--- WORK TO COMPLETE ---
Print verbatim the opening line of the material and every subsequent line through the one containing "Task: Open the".

--- DATA SECTION ---
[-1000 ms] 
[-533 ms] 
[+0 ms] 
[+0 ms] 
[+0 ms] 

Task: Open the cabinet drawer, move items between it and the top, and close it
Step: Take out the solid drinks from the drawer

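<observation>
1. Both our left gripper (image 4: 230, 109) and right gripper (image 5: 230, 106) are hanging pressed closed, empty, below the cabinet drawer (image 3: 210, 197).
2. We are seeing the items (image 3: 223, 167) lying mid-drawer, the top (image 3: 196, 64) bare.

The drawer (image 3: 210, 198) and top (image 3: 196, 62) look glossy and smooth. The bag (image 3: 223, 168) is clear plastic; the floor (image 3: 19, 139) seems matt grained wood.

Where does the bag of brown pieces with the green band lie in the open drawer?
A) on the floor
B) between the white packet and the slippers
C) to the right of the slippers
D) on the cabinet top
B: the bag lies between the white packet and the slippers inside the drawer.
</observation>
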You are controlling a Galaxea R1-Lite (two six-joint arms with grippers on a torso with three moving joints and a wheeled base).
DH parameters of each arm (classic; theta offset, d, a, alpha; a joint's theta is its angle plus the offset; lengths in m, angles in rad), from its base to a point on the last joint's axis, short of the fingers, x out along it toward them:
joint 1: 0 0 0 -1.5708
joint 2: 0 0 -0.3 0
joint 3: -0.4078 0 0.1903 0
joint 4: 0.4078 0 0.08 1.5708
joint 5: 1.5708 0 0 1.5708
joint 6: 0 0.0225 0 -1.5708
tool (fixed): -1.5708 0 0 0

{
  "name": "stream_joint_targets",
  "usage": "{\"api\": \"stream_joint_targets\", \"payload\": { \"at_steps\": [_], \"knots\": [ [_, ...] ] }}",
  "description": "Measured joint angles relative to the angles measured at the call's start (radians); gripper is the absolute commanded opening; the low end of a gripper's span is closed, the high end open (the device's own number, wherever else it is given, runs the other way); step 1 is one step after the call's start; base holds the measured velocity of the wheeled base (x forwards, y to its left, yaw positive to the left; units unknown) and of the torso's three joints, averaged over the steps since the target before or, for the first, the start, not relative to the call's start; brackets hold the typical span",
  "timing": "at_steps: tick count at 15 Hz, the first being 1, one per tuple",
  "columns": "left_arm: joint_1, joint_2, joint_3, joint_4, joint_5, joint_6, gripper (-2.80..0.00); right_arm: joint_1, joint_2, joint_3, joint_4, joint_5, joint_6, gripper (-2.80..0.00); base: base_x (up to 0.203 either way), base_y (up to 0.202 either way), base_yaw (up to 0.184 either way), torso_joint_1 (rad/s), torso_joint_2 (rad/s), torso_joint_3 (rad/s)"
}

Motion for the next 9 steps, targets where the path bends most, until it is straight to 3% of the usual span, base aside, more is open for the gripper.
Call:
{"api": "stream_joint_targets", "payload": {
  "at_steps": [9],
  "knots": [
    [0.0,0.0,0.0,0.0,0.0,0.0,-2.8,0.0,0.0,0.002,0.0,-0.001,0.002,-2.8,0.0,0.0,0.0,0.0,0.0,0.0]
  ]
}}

--- RESPONSE BELOW ---
[-1000 ms] 
[-533 ms] 
[+0 ms] 
[+0 ms] 
[+0 ms] 

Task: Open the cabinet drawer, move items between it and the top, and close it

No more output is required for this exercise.